During the summer months, the University of Nebraska at Omaha campus, like most across the country, sits half empty.
The number of students who sign up for summer classes is about 45 percent of those who attend in the fall and spring.
It is wasted capacity that might be used to UNO's benefit as officials seek to increase enrollment and to better serve students, Chancellor John Christensen said Wednesday in his annual State of the University address.
“We're not using our assets as well as we might,” he said. “I think it is our absolute responsibility to explore this option.”
Christensen said he would launch a pilot program this spring to investigate whether UNO could provide students three full semesters a year, putting the summer term closer to par with the fall and spring.
By enabling UNO to better use its existing space and parking, the plan could help UNO meet the campus goal of a one-third enrollment increase by 2020, he said.
Growth — in enrollment, image and quality — was Christensen's theme Wednesday. He stressed a vision of UNO as a “premiere metropolitan university.”
“The timing couldn't be better, nor the stars aligned more perfectly, to implement an aggressive agenda and direction for the future,” he said.

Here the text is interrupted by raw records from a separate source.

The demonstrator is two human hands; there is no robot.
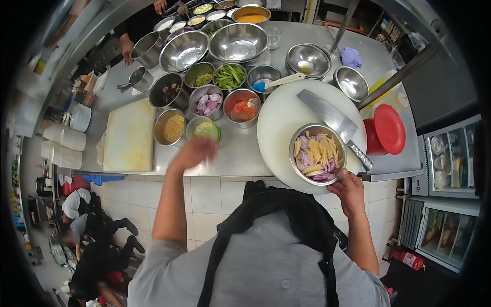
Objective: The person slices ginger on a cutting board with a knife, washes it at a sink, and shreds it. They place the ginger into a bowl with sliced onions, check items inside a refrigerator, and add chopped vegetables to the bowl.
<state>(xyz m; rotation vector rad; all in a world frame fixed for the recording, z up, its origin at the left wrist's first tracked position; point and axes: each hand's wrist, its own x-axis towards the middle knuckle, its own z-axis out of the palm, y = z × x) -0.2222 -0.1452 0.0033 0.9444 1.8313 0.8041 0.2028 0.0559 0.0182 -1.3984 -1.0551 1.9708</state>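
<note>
My right hand [349,193] grips the rim of a steel bowl [295,169], thumb at the edge. Sliced purple onion [305,153] and pale yellow strips [322,148] fill the bowl, which sits on a round white cutting board [276,117]. A cleaver [330,115] lies across the board behind the bowl. Over the near edge of a small green-rimmed tub [219,134] hovers my left hand [197,155], its fingers smeared by motion. Pale chopped bits [204,129] show in the tub.
Several steel pots, including one of onion pieces [208,102] and one of red pieces [243,108], stand behind my left hand. At left is a rectangular cutting board [129,135]. A red container [389,130] stands right. Another person's hand [126,50] is at far left.
</note>
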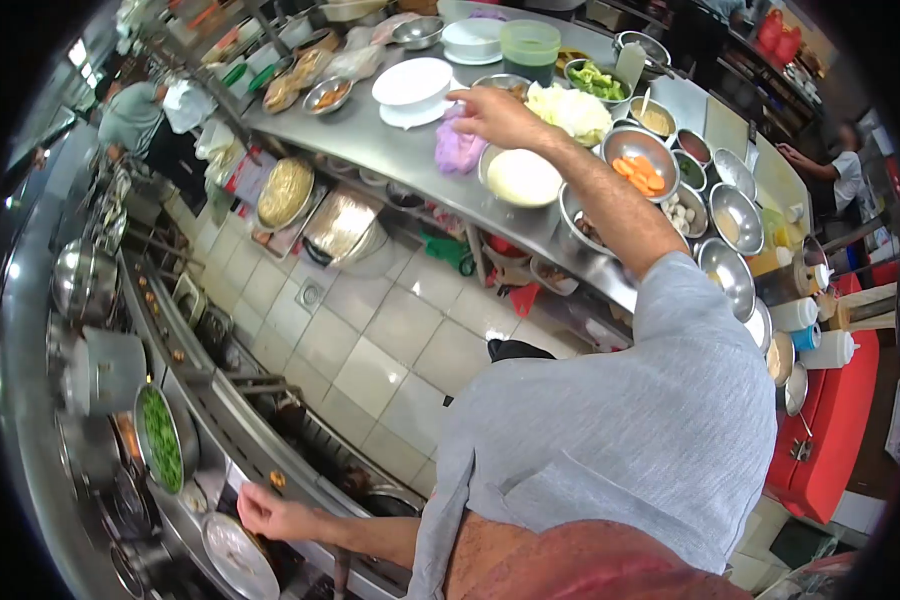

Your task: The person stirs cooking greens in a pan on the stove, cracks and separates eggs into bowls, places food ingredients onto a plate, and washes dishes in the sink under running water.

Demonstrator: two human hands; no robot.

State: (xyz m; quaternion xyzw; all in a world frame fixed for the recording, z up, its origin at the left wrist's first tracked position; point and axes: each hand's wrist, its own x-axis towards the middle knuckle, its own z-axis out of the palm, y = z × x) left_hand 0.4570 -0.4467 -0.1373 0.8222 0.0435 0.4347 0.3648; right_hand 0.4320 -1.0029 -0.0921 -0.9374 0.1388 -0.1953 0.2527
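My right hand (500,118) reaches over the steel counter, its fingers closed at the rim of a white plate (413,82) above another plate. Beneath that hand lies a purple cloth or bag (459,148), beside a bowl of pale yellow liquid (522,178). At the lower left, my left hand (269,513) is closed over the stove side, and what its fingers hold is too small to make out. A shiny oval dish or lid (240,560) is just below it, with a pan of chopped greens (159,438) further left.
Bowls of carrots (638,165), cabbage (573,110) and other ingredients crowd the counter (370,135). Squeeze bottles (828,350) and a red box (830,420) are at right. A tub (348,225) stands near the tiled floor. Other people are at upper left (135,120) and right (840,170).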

He said several steps had been taken to prepare UNO for more students — construction of new facilities, transitioning to a doctoral-granting research university, moving to NCAA Division I athletics and expanded student housing, among others.
A plan to recruit and retain more students will be in place by January, Christensen said. The student affairs department has been reorganized to better align recruitment, orientation, admissions, financial aid and other student-support functions. Other efforts include intensified collaboration with community colleges and improvements to advising and career services.
Christensen's emphasis on year-round college is part of an increasing discussion nationally about ways to control higher education costs and to better leverage existing resources.
Dartmouth College in Hanover, N.H., has had a year-round academic calendar since 1973.
University of Minnesota President Eric Kaler proposed such a calendar in March. Some California State University campuses have made the change.
Stephen Trachtenberg, the former president of George Washington University in Washington, D.C., is a longtime advocate of year-round academic calendars. He said it would mean most students could graduate in three years and accrue less debt.
“We can, if we put our minds to it, use our facilities and our time far more effectively,” he said.
However, he said, his own faculty balked, refusing to even consider the idea in 2004.
Richard Vedder, director of the Center for College Affordability and Productivity, a Washington think tank, said he sees few downsides to better using campus buildings and equipment.
Although a year-round teaching load could detract from faculty research, Vedder said the problem could be resolved by hiring adjunct instructors and nontenured professors.
Perhaps the biggest question is whether students would take advantage of a summer semester, he said. Many students use their summers for internships, study abroad and other experiences that give them a better shot in the job market.
UNO students David McMullen, a junior psychology major, and Zach Silva, a professional aviation major, would be interested.
“I'd be OK with that — if I could get done with my degree faster,” McMullen said.
Silva, who is in the Air National Guard, said he's going to fall behind a semester when he takes basic training. He would be eager to make up that work.
Others expressed doubts.
“I don't think it would be well-liked among undergraduates,” said Cody Barnes, a graduate student pursuing a master's degree in athletic training. “They need that break, to see their family and to have an opportunity to work and make the money they need to get through the year.”
Christensen and B.J. Reed, UNO's chief academic officer, acknowledged the difficulties. One key question is how Pell grants and other forms of financial aid would be distributed during a three-semester year.
But Reed said UNO is asking academic deans to identify programs as good candidates for the spring, summer and fall semesters. Currently, UNO offers one 13-week session during the summer and four shorter sessions of five to six weeks. Fall and spring sessions are 15 weeks.
Reed said he envisions a system in which faculty teach two out of every three semesters and use the third for research or other activities. Faculty compensation would need to be weighted, he said. Faculty members currently are paid an “overload” bonus — 9 percent of their base salary — for teaching in the summer.
Christensen said he hopes to help students like those he saw as a speech pathology instructor who delayed graduation while they waited for an open slot in a practicum at a hospital. “It may not fit for one person, but it could be an absolute lifesaver for another,” he said.